Option 1: Sign whenever you want once your senior year begins.
“I think there should be a discussion about you signing whenever you want to like anything else,” Ole Miss coach Lane Kiffin says. “I think about portal guys. Once they go in, they can sign whenever they want. Why wouldn’t high school kids be able to do that, instead of waiting so long?”
LSU coach Brian Kelly agrees with Freeze: Starting Aug. 1 of a prospect’s senior year of high school, he can sign the letter of intent. Kelly and other college coaches say high school coaches are on board with the move.
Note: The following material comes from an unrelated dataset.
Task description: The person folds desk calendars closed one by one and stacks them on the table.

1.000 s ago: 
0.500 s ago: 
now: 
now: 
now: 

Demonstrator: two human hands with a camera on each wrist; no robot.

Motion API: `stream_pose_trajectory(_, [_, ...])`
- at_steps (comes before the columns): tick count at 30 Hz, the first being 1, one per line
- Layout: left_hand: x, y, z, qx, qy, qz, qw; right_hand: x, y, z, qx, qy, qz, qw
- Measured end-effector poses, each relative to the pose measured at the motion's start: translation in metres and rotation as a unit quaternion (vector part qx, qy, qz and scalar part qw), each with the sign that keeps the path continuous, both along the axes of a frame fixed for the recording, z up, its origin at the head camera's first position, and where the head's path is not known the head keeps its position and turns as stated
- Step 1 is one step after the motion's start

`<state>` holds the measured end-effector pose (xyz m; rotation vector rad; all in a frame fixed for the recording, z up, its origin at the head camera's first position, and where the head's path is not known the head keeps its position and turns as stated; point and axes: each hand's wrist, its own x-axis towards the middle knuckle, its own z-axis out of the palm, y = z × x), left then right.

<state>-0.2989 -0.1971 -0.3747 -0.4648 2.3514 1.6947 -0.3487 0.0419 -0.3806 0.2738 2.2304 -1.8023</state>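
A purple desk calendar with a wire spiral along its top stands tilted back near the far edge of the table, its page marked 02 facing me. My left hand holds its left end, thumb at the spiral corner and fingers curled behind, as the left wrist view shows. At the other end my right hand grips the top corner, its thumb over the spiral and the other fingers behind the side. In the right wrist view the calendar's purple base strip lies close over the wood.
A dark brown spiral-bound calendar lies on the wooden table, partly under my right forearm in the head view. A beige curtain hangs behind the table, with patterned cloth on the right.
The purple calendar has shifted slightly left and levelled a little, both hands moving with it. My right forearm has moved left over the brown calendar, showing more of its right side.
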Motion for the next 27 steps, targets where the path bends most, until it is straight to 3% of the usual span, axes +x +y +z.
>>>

The recruitment out of the transfer portal has impacted the high school ranks, so this move could help improve recruiting.
“The proliferation of the players in the portal has pulled from the [high school] group,” Kelly says. “When you’re ready to go, secure your spot and sign in August so you don’t get knocked off from the portal in December or the spring.”
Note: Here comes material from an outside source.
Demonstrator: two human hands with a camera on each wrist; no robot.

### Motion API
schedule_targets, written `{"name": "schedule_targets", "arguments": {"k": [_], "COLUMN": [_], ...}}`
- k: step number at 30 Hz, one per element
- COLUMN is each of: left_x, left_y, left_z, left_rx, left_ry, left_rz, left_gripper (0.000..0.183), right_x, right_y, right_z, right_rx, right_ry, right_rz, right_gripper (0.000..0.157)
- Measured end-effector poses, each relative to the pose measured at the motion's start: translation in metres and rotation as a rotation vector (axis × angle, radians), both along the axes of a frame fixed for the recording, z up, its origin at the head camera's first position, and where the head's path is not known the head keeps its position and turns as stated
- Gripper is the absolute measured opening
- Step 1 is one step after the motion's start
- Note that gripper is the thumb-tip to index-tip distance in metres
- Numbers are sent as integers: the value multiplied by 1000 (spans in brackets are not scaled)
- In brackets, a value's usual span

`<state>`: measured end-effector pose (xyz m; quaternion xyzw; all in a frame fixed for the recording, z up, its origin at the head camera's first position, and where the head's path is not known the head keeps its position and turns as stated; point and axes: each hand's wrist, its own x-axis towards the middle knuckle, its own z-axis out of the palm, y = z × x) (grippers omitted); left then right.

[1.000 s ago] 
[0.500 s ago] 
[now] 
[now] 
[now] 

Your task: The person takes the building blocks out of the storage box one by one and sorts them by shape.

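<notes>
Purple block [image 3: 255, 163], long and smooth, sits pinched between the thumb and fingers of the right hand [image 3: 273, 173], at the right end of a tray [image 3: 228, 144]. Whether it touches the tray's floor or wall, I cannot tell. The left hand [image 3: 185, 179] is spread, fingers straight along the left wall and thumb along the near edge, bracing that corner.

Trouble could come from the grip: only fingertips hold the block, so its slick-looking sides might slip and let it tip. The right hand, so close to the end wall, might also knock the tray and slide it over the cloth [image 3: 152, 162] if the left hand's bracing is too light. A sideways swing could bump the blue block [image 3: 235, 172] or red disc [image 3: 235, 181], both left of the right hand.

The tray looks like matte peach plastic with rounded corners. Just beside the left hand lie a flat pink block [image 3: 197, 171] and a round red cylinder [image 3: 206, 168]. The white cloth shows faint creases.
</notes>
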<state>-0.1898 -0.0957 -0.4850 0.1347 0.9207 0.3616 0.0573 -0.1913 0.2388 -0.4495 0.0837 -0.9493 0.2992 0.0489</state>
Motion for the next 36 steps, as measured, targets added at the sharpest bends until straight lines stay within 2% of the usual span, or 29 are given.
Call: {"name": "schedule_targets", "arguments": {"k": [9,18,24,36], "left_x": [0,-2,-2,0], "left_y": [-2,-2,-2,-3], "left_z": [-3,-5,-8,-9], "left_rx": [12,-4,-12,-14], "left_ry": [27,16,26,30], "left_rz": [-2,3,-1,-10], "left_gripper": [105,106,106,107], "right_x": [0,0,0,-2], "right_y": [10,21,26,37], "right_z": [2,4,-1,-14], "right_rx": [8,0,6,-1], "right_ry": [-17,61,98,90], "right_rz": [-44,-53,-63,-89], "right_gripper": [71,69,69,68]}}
If a prospect can sign when he wants, it may also decrease the number of “uncommittable” scholarship offers that many schools make, offers they often don’t keep.
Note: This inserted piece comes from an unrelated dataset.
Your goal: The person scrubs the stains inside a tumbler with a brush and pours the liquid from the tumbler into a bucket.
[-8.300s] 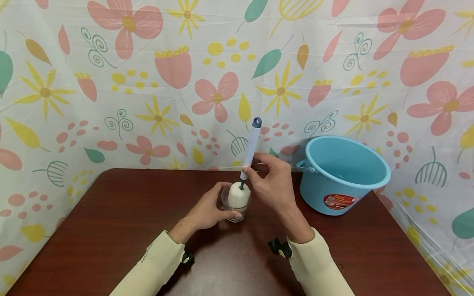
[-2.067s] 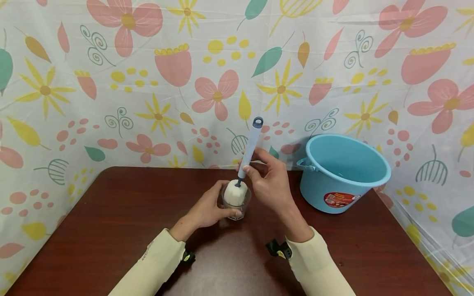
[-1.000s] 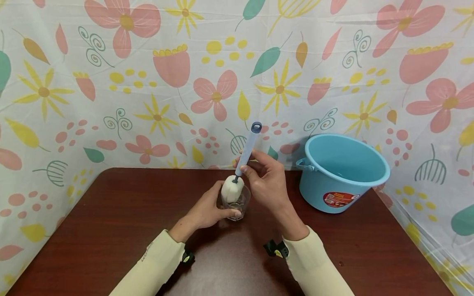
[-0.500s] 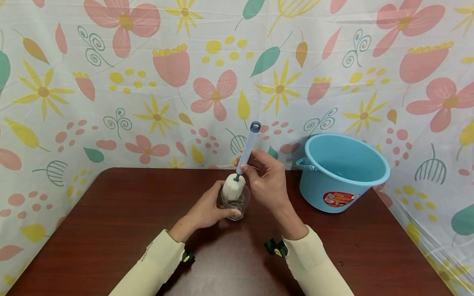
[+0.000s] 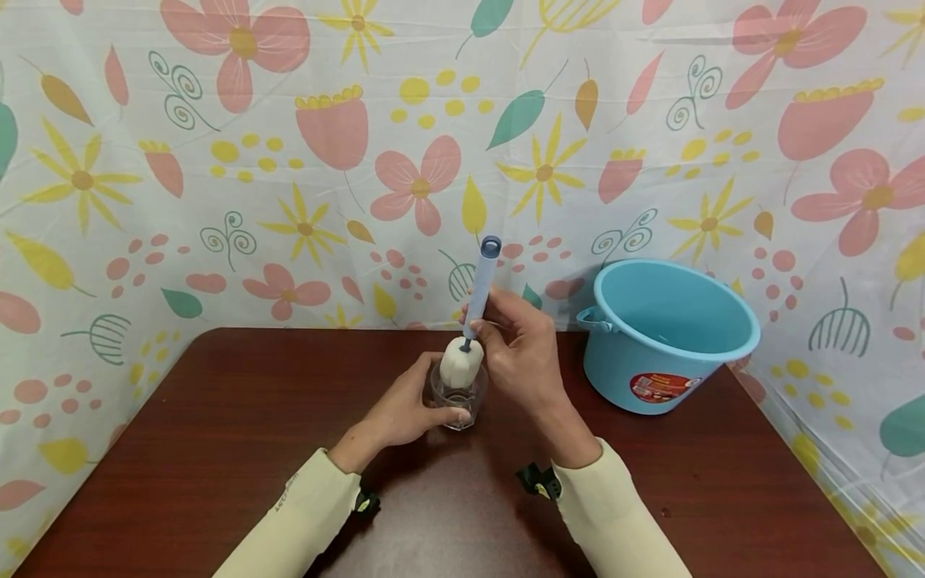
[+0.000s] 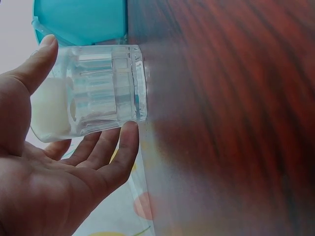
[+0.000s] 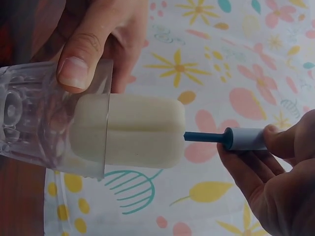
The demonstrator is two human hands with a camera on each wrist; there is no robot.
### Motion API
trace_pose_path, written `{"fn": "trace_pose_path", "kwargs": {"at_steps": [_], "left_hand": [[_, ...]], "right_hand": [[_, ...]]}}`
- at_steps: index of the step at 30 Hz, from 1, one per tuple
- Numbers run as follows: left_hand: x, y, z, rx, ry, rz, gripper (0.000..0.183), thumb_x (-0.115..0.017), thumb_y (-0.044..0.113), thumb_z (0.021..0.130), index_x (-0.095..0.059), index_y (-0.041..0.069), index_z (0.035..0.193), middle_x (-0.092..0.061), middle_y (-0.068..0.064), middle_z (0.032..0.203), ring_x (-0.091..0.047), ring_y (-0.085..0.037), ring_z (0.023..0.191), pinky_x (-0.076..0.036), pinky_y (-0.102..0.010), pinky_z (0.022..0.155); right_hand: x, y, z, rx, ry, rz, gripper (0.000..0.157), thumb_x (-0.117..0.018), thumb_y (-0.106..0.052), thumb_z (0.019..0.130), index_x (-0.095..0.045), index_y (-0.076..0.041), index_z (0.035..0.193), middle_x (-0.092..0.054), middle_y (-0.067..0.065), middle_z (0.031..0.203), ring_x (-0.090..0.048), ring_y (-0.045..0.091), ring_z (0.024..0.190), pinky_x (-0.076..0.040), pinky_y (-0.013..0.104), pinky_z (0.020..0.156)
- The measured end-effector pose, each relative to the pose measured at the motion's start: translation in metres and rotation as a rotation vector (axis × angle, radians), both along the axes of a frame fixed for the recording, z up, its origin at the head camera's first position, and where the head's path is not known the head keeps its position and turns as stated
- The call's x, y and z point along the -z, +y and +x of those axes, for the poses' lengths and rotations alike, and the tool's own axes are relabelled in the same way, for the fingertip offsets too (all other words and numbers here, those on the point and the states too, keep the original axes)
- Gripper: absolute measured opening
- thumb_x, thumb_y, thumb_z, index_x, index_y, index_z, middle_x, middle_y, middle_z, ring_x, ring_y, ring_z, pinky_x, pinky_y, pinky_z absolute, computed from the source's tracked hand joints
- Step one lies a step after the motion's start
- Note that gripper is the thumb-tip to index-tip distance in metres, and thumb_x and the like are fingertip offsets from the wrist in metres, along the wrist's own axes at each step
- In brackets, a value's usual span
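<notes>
A clear cup (image 5: 458, 411) with faceted sides stands upright on the table. My left hand (image 5: 406, 408) holds it, the thumb on the near side and the fingers round the far side. In the left wrist view, the cup's base (image 6: 140, 83) meets the table. My right hand (image 5: 527, 347) pinches the pale blue handle (image 5: 482, 285) of a sponge cup brush. Its white sponge head (image 7: 145, 130) sits partly inside the cup's mouth, with its upper part above the rim. A dark teal stem (image 7: 204, 137) joins head and handle. The brush leans slightly right at the top.
A light blue bucket (image 5: 636, 377) with a red label stands at the back right of the dark brown table (image 5: 253, 449). Behind the table hangs a flower-patterned curtain (image 5: 325, 241). Small droplets (image 5: 666, 512) lie on the table at the right.
The sponge head sat deeper in the cup earlier. It rose and tipped left about a second ago, and now stands straighter, shifted slightly right. The left hand and cup have hardly moved.
</notes>
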State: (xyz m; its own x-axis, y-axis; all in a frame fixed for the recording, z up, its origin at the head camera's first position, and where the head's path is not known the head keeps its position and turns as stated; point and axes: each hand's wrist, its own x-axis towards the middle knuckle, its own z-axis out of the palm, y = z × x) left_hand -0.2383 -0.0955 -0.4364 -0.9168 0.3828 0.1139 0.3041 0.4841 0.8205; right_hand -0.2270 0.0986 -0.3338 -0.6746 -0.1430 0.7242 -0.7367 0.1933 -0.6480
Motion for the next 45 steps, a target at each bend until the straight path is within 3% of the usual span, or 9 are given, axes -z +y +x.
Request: {"fn": "trace_pose_path", "kwargs": {"at_steps": [10,19,34,45], "left_hand": [[-0.0005,0.0004,0.0002,0.014,0.002,0.008,0.088,-0.086,0.048,0.077,-0.038,0.022,0.147,-0.054,0.005,0.138,-0.057,-0.017,0.121,-0.049,-0.038,0.095],[-0.0001,0.0001,0.0009,0.014,0.007,0.017,0.085,-0.086,0.046,0.078,-0.039,0.023,0.145,-0.054,0.006,0.137,-0.056,-0.014,0.123,-0.046,-0.039,0.102],[-0.0005,0.0003,0.0011,0.021,0.013,0.02,0.083,-0.086,0.045,0.079,-0.039,0.023,0.144,-0.053,0.005,0.137,-0.057,-0.019,0.119,-0.05,-0.035,0.091],[0.0004,0.0002,0.0004,0.011,0.008,0.013,0.084,-0.086,0.046,0.078,-0.039,0.024,0.144,-0.053,0.006,0.136,-0.056,-0.018,0.119,-0.047,-0.037,0.094]], "right_hand": [[-0.0012,0.0025,-0.0015,0.017,0.009,0.009,0.047,-0.068,0.008,0.091,-0.067,-0.015,0.132,-0.072,0.008,0.115,-0.075,0.028,0.098,-0.059,0.029,0.086],[-0.0036,0.0031,-0.0007,0.043,0.001,0.042,0.045,-0.069,0.007,0.09,-0.069,-0.015,0.13,-0.072,0.007,0.117,-0.075,0.023,0.1,-0.059,0.028,0.085],[-0.0071,0.0047,0.0014,0.091,-0.033,0.108,0.049,-0.072,0.004,0.09,-0.067,-0.02,0.133,-0.072,0.004,0.121,-0.074,0.015,0.103,-0.06,0.03,0.082],[-0.0094,0.0043,0.0032,0.111,-0.045,0.127,0.052,-0.071,0.003,0.091,-0.065,-0.022,0.136,-0.071,0.002,0.124,-0.074,0.016,0.101,-0.06,0.032,0.081]]}}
“If you called me and said, ‘I want your offer,’ and I don’t send the papers in 48 hours, you’d know Auburn isn’t quite as serious as I thought they were, and we’d know the same thing about who is serious about us if they don’t sign,” Freeze says.
Option 2: Move the signing day up.
The options for new dates that are being discussed—earlier in December, late November or even August or September.
Todd Berry, executive director of the American Football Coaches Association, says a large group of coaches believes a late November or early December date is more suitable. There is a downside to moving it to August or abolishing it completely, Berry says.
Will high school players begin to skip out on their senior season if they sign a scholarship before it begins?
“There is a significant number of coaches worrying about the impact on high school football,” Berry says, “but we do have a growing number that would like to do it in the summer prior to the senior year.”
Sankey offers moving back the signing date.
“We don’t have a position on a specific early-signing date—as early as August, as I know of—but we have a desire to not let the early-signing date remain,” Sankey says of his league. “One of the considerations is back in January, so you get clear of things and understand where you are in the transfer rule and then could sign. Others could make reasons why earlier could be better.”
The IAWP was implemented in 2017 to prevent colleges from gaming the recruiting system by hiring a coach or family member of a player for which it is recruiting.
Coaches were in support of the change. That is no longer the case. Name, image and likeness (NIL) rules have changed the game, says Kelly. Coaches are using NIL in recruiting, not hiring people with a relationship with a recruit.
“With name, image and likeness … those are the true inducements. It’s not because you hired somebody,” he says.
The IAWP is sometimes preventing universities from hiring high school coaches due to their relationships with a recruit.
“I think it’s a terrible rule,” Missouri coach Eli Drinkwitz says. “I wasn’t an IAWP coach, but I was a high school coach who had the opportunity to coach in college sports.”
Berry says the IAWP is a difficult concept to enforce. Over the past year, the NCAA has abolished several rules that are unenforceable. Why not scratch this one?
“It’s ridiculous the mechanisms you have to go through to hire somebody right now,” Berry says. “I think IAWP is very burdensome and semihard to control. There’s an awful lot of, ‘What is a relationship with a student-athlete?’”
The Football Oversight Committee is expected to continue studying all of these concepts with potential recommendations to the NCAA Division I Council or commissioners for changes in the coming months.